A concatenation of recent brutal events in America are knottily stitched together in a star-spangled and blood-soaked banner of racial and gun violence that stretches from the inception of America to the present day.

As the trial of Derek Chauvin, the former police officer accused of “second-degree unintentional murder, third-degree murder and second-degree manslaughter in the death of George Floyd” continued in Minnesota, 20-year-old Daunte Wright, a black man, was killed this past Sunday approximately 10 miles away by a white police officer during a traffic stop.

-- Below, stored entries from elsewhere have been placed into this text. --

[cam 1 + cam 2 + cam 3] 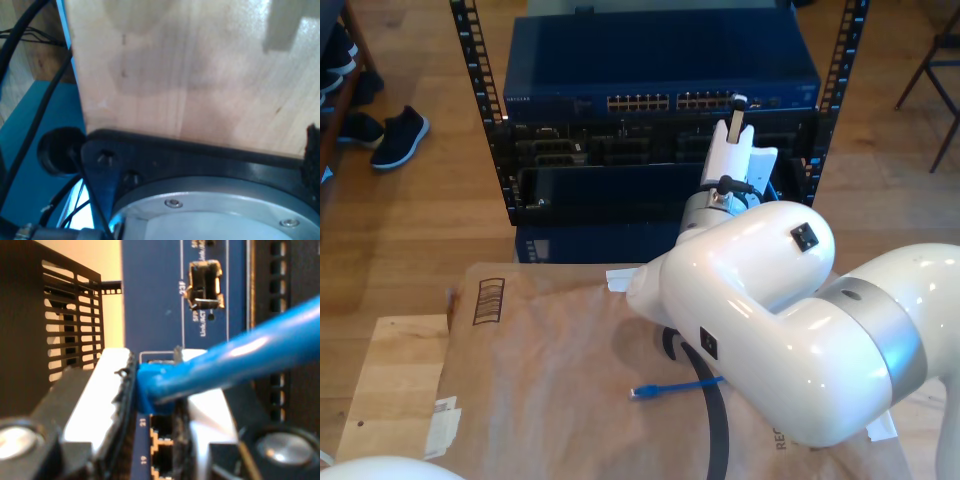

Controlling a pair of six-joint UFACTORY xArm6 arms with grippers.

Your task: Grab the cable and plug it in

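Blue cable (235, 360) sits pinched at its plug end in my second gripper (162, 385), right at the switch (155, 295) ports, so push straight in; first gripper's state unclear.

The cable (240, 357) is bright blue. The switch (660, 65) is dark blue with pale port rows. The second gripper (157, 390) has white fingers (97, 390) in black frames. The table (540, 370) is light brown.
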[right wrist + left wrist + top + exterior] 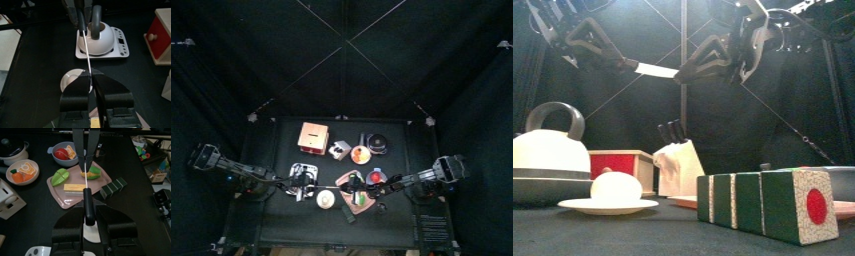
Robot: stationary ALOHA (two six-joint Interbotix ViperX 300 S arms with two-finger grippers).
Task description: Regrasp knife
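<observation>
The long kitchen knife with a black handle and a thin shiny blade (88, 203) is being held up in the air, high over the table (133, 168).

Nearest, the thick black handle is being gripped between the two black jaws of the left end effector (89, 220). The handle looks smooth and hard, and round enough to be squeezed well.

Going farther out, the blade is being pointed straight away from the left end effector. It is flat, very thin and slippery looking, like metal. The long line of the knife is being kept almost level, running from one end effector to the other.

At the far end, the tip of the blade is being pinched by the right end effector (91, 77), whose jaws look closed on it from both flat sides. So the knife is being held at both ends at once, and neither arm is nearer than the other. For a new grip, one end would have to be let go while the other is kept tight.

Far below, a flat pink plate (59, 202) with toy food is being passed over by the blade.
</observation>
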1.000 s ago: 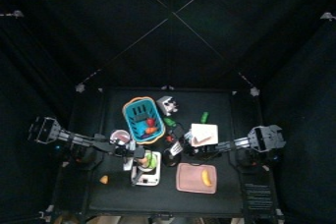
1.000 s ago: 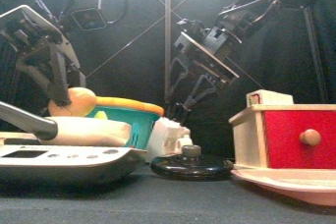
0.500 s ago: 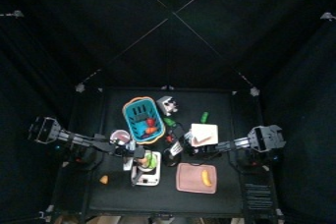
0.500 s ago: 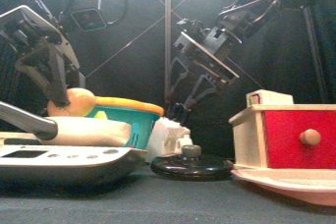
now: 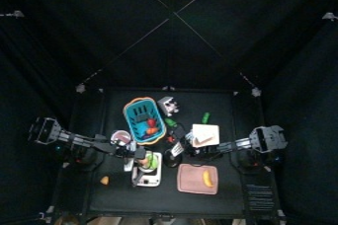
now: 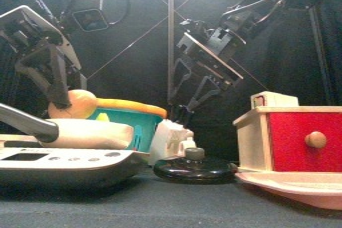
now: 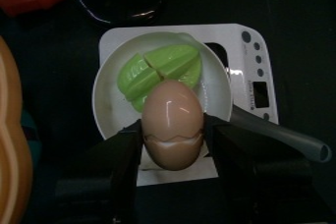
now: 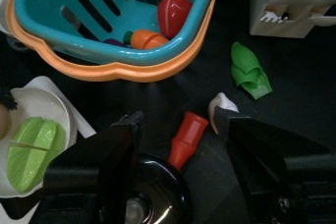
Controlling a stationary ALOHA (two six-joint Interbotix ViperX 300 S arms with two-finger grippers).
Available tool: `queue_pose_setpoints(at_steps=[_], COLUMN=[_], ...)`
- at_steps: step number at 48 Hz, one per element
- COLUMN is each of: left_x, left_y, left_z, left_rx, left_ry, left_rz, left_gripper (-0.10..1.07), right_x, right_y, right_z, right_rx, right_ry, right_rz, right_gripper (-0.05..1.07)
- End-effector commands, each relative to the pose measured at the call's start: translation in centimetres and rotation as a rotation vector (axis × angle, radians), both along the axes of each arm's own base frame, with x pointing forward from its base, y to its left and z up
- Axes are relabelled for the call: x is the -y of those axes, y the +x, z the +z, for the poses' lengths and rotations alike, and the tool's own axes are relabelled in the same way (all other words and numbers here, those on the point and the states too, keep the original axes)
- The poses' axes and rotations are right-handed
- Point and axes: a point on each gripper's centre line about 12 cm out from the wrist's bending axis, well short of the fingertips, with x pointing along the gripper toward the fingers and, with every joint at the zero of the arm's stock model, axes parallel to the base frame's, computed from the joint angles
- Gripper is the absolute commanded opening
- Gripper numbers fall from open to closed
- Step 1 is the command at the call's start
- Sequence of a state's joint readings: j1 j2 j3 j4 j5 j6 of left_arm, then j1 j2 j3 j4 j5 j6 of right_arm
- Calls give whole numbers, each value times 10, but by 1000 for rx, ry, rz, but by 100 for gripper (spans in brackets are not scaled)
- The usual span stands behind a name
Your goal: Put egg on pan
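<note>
In the left wrist view a tan egg [image 7: 175, 125] sits between the jaws of my left gripper [image 7: 175, 147], which is shut on it. Right below the egg is the white pan [image 7: 121, 71], holding a green vegetable piece [image 7: 164, 66], its grey handle [image 7: 282, 141] sticking out sideways. The pan rests on a white kitchen scale [image 7: 252, 56]. From above, the left gripper [image 5: 132, 153] hangs beside the pan [image 5: 145, 163]. My right gripper [image 8: 188, 135] is open above a red object [image 8: 188, 141] on the table, near the table's middle [image 5: 185, 142].
A teal basket with an orange rim [image 8: 125, 17] holds toy food, and a green pepper [image 8: 247, 71] lies next to it. A black lid with a knob [image 6: 194, 164] and a red-fronted wooden box [image 6: 301, 137] stand at the front. An orange board [image 5: 199, 179] lies front right.
</note>
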State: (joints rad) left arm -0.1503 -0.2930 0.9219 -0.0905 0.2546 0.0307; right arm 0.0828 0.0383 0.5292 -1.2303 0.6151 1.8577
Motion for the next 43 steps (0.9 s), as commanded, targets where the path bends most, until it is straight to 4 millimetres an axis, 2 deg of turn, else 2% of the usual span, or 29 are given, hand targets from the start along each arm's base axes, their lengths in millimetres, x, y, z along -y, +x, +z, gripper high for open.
queue_pose_setpoints(at_steps=[1, 14, 43], left_x=[1, 1, 2], left_y=[5, 5, 7], left_z=[8, 8, 10], left_rx=[28, 26, 35], left_ry=[-2, 0, -5], left_rz=[-3, -4, -1], left_gripper=[81, 89, 90], right_x=[1, 1, 1], right_y=[1, 1, 1], right_z=[11, 11, 11], right_rx=[29, 29, 29], right_ry=[-1, 0, 0], right_rz=[-3, -1, -1], right_gripper=[92, 92, 92])
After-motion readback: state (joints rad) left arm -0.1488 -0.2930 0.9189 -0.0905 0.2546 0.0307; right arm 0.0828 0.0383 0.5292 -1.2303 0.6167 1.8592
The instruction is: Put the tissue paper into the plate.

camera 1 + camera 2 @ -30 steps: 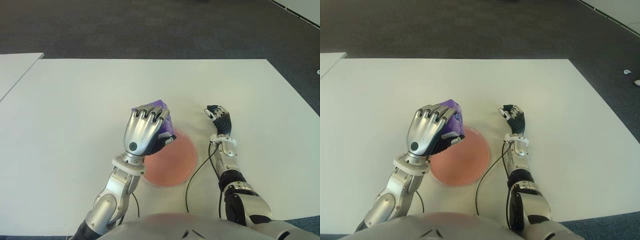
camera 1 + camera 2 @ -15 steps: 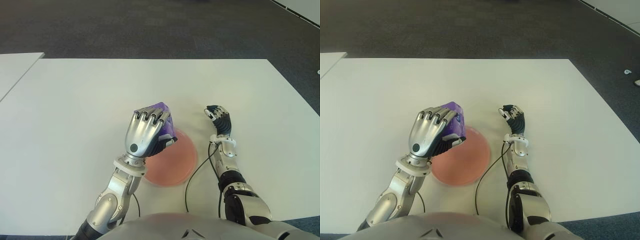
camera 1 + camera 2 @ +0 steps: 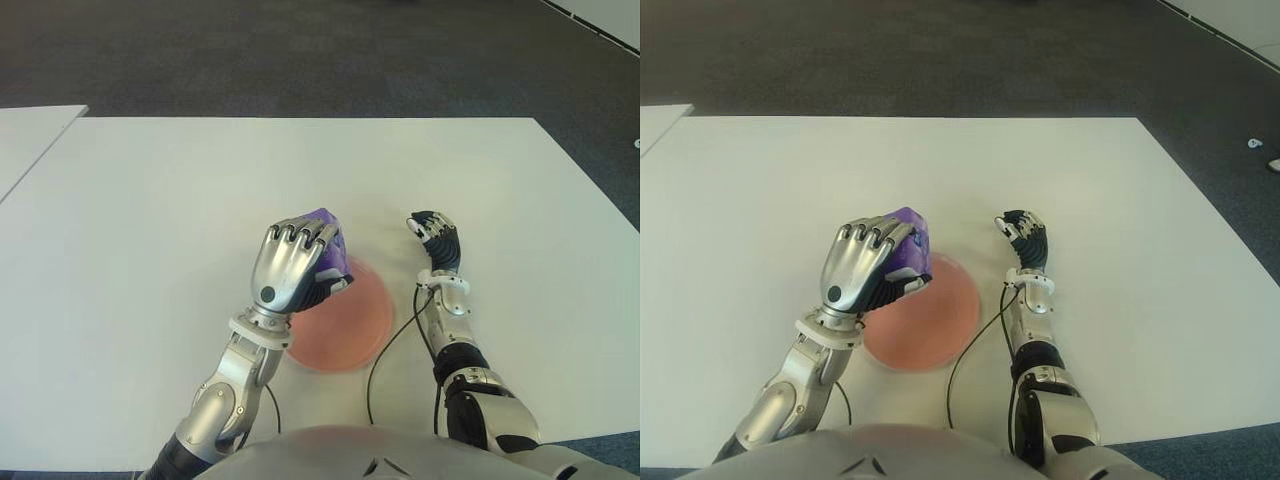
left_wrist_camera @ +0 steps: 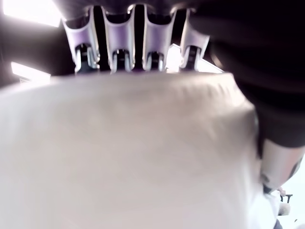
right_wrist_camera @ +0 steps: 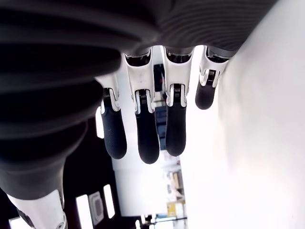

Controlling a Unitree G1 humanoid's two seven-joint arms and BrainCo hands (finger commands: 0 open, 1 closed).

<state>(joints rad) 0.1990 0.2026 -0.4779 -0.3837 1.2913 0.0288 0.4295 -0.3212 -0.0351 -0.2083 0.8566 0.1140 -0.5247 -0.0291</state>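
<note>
Left hand (image 3: 292,268) grips purple tissue pack (image 3: 330,250) above round pink plate's (image 3: 350,325) 10 o'clock rim, release pending; right hand (image 3: 436,240), fingers loose and empty, at plate's 2 o'clock.

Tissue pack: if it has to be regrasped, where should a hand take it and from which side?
Judging by the current grasp, take the purple tissue pack across its broad faces, from above. The left hand holds it that way, fingers curled over its top, at the far-left rim of the pink plate. It looks soft, so a wrap probably beats a pinch. The right hand, right of the plate, holds nothing.
</note>
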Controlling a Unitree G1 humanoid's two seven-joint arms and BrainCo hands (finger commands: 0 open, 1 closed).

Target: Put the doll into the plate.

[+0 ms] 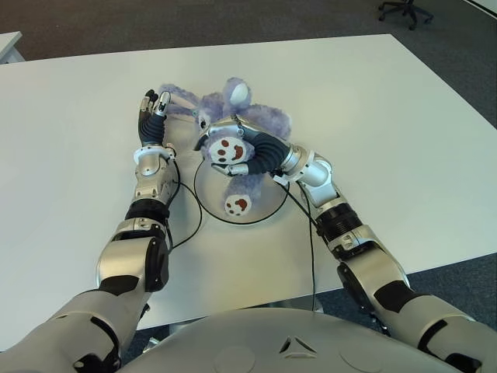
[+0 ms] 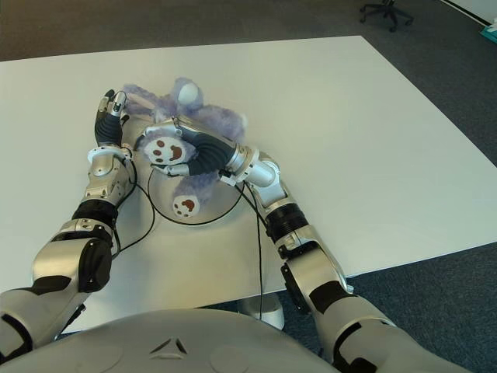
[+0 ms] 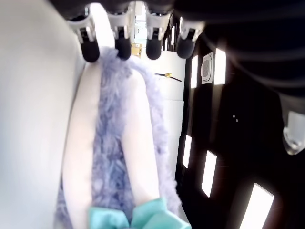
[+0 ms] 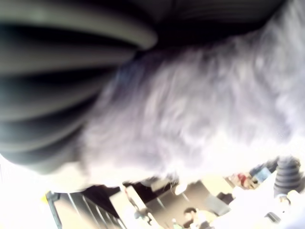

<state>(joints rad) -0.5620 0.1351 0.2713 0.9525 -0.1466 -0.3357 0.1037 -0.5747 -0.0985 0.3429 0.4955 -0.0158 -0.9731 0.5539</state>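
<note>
A white worktop [image 1: 388, 116] is viewed from above, with a shallow round plate [image 1: 268, 206] lying on it, its dark rim visible near the front edge of the worktop. A purple plush doll [image 1: 248, 124] with a pale snout and white, red-marked paws is draped partly over the plate: one white foot [image 1: 237, 204] lies inside the plate's rim, while the head and long ears extend beyond the far side of the plate onto the worktop.

The right robot hand [image 1: 227, 148] is positioned over the far-left part of the plate and is clenched around the doll's body, its fingers [image 1: 237, 169] wrapped about a raised paw [image 1: 230, 148]. In the right wrist view, purple fur [image 4: 200, 105] is seen pressed directly against the palm.

The left robot hand [image 1: 151, 109] is shown to the left of the plate, beyond its rim, with the fingers held straight and released, grasping nothing. Its fingertips [image 3: 123, 46] are seen in the left wrist view at the end of one long, pale-lined ear [image 3: 114, 138], though contact cannot be confirmed. A turquoise bow [image 3: 133, 217] on the doll is visible in the same view.

Black cables [image 1: 186, 225] are seen trailing across the worktop beside the plate. An office chair [image 1: 404, 9] stands on the floor beyond the far edge of the worktop.
</note>
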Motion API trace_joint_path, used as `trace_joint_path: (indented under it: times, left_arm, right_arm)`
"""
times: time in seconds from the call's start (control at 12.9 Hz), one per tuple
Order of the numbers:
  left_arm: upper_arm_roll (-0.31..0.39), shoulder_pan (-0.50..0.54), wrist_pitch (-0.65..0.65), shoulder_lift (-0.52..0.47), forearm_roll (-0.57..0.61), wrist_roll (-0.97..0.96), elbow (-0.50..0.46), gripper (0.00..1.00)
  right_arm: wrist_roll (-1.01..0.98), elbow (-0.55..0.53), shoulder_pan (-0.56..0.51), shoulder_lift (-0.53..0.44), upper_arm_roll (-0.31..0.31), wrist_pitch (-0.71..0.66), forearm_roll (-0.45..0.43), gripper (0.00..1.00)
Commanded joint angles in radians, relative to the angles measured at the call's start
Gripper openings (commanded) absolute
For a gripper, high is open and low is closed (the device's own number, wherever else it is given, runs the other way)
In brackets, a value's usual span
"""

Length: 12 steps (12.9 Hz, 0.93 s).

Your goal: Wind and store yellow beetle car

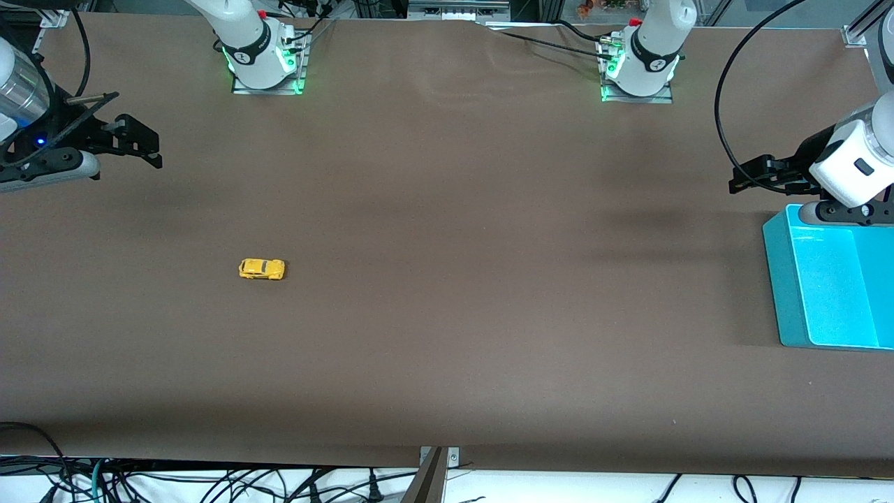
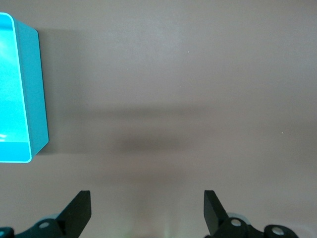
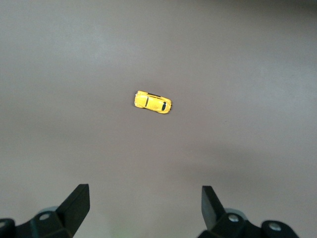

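Observation:
The yellow beetle car (image 1: pixel 262 269) stands alone on the brown table toward the right arm's end; it also shows in the right wrist view (image 3: pixel 152 102). My right gripper (image 1: pixel 143 143) hangs open and empty above the table at the right arm's end, well away from the car; in its own view the right gripper (image 3: pixel 144 198) has the jaws wide apart. My left gripper (image 1: pixel 751 176) hangs open and empty above the table beside the bin at the left arm's end; the left gripper (image 2: pixel 147 203) shows its jaws wide apart over bare table.
A turquoise bin (image 1: pixel 831 286) stands open at the left arm's end of the table; its corner shows in the left wrist view (image 2: pixel 22 99). The two arm bases (image 1: pixel 262 52) (image 1: pixel 639 63) stand along the table's edge farthest from the front camera.

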Motion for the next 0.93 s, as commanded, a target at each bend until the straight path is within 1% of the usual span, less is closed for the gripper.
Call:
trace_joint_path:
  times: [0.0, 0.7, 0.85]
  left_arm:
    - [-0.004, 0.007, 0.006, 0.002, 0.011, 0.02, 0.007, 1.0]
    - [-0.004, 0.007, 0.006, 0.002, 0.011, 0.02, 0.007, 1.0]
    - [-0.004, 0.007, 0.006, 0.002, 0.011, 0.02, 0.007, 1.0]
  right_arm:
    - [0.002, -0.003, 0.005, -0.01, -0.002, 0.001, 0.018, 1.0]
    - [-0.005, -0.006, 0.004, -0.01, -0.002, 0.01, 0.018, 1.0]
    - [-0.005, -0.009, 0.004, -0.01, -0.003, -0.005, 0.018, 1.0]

The female officer who killed him said it was a mistake, that she intended to Taser and not shoot him with her nine millimetre gun. It seems inexplicable given the weighty and significant differences between a Taser and a gun. Yet again, the level of force used seemed excessive and unwarranted for a “minor traffic infraction and a misdemeanour warrant”.

The unrelenting assault, the unfettered violence against black men by police in America includes the report of an incident last December during a traffic stop in which a second lieutenant in the US Army Medical Corps, Caron Nazario, who is black and Latino, was pepper-sprayed, kicked, handcuffed and humiliated by a police officer.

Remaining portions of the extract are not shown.